Dad
I saw this picture, the one with the two little boys and their dad in a boat together. I remember that day, it was a few weeks before he was gone. I remember the boys saying “Dad! Watch!” “Dad! Look at this.” “DAAAAAAD,” and they were calling for him.
I remember them looking towards Grant, their dad. I remember them each saying, that’s my dad. Dad. Now it’s a word completely absent from our home. I feel its absence in our home. I feel its presence the minute I walk into your home. Some kid shouts out… that word, Dad!
In your home, ‘your’ meaning any other family who has a mom and a dad and the dad is around; I hear that word almost immediately when I enter. It pierces my heart. Every time. I hear your kids using that word, completely unaware of what it means, at least to me.
They are just using it as they always have, to call to their Dad and he answers to that call. That word brings a response with a male body that shows up or a voice that calls back. They are just calling a person they know is there. Some man who will show up, is alive and will help with whatever they call for.
He helps them find what they’re looking for or just takes a little of their crap when they say words with attitude. Hum… I think. I notice you say that word. Every time. That’s when I realize, again, that we don’t say that word. We don’t hear that word.
That word means nothing at our house and wouldn’t get any response if it were said. If one of us were to call out “dad!” it would just be silent. Because there is no response at the end of the sound. So when I hear it being said, so often when I’m around other children, I am in awe.
Others are constantly calling out that word and I’m in awe of how it is just a natural part of their world, their existence and one of the most oft used words in their vocabulary. I notice it and I notice the silence of it in my experience.
When my dad is around and I use that word, I call out “Dad” to my dad and it feels painful. It’s not for any reason that has to do with my dad. Just that when I say that, I know and I remember that my kids, they don’t say that anymore. I still have a dad, my boys don't and I wish they had a dad too.
It’s not something you’d even notice. But, when I do, it feels almost as if the word disappeared from reality. It’s not because it has, it’s just my reality. The true reality is that it still exists, just not for me anymore. Those who use it, just as my kids before they stopped saying it, have no idea the meaning or significance of one simple 3 letter word.

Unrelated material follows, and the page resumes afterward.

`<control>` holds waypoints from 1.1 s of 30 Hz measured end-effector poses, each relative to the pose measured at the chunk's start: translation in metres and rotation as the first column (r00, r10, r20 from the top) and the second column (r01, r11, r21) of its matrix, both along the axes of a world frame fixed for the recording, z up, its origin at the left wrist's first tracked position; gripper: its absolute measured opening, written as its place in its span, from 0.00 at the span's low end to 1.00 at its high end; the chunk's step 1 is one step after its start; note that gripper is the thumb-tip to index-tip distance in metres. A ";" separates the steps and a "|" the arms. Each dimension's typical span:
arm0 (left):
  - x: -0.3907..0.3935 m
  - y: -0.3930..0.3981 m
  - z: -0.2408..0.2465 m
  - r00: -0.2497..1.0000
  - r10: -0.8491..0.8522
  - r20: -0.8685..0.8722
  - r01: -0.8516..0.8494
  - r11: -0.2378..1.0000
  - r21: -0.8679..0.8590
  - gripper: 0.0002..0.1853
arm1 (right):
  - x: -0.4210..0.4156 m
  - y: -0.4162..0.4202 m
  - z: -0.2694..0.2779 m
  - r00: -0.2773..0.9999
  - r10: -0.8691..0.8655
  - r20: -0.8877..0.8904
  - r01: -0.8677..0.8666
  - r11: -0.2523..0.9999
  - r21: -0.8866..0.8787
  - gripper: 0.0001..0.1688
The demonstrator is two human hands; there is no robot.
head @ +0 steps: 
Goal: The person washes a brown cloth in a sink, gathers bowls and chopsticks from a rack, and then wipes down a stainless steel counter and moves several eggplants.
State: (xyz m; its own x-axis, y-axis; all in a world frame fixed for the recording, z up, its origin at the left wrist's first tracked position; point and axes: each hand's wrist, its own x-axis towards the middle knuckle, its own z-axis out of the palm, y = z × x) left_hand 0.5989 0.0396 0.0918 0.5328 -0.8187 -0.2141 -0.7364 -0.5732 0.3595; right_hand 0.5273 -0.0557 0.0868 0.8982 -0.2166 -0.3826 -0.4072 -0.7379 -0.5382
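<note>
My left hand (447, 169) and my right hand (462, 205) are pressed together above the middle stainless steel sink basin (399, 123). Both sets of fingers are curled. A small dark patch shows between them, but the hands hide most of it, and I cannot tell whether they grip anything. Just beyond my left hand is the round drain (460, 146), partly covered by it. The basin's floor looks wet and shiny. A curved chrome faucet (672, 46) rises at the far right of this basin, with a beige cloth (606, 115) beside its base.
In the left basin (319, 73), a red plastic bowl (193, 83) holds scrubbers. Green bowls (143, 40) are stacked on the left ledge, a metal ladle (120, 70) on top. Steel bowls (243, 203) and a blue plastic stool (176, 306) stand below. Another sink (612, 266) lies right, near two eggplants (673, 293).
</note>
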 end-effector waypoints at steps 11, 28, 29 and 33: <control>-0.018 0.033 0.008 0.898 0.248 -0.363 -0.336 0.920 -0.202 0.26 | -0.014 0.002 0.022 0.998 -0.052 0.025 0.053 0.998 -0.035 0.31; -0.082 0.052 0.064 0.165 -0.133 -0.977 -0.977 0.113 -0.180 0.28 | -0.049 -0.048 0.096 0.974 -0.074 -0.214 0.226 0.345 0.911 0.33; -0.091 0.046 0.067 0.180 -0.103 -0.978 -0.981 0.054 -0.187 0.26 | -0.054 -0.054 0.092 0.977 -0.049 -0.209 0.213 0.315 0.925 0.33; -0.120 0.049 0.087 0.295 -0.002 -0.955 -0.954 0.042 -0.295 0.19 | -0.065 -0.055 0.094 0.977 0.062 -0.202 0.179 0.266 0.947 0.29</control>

When I hear it called out, so nonchalantly used, over and over and there is a response; I’m sad. Even though it’s been 2 years, I’m even more sad about missing the sound of that word in my home because it’s been so long that it hasn't been a part of my children’s vocabulary.
I remember from this picture, the boys saying, “Dad!” all day long and every day of their lives before that. Then never again. I sit here remembering that sound for just a moment, the intonations and the fluctuation in their little voices. I remember how it was so natural.
Now it means something so different. If that word is ever used in our home now, it’s prefaced with “remember when” then, dad… I feel angry towards the silence of it. I feel that void much more than I did in the beginning, because it’s been longer.
The pain of that void is bigger now and it’s also where I’m learning the layers that come with grief. The things that you learn you miss, but not till after you miss them and how long it takes to learn these things. It doesn’t stop.
New and different facets of the same story continually reveal themselves in the experience. It’s new and different each time. Even though each layer hurts, each layer teaches a new thing. What I think I’ve learned from this, so far, is that yes, that word is missing and our family is still functioning.
Something I couldn’t have imagined possible. And yet again, I see possible coming again from what I thought was impossible. Not only do I have a new reality, it’s a reality filled with things I never thought possible. The expanding of the reality that once was so small into something so much more true because it’s real reality.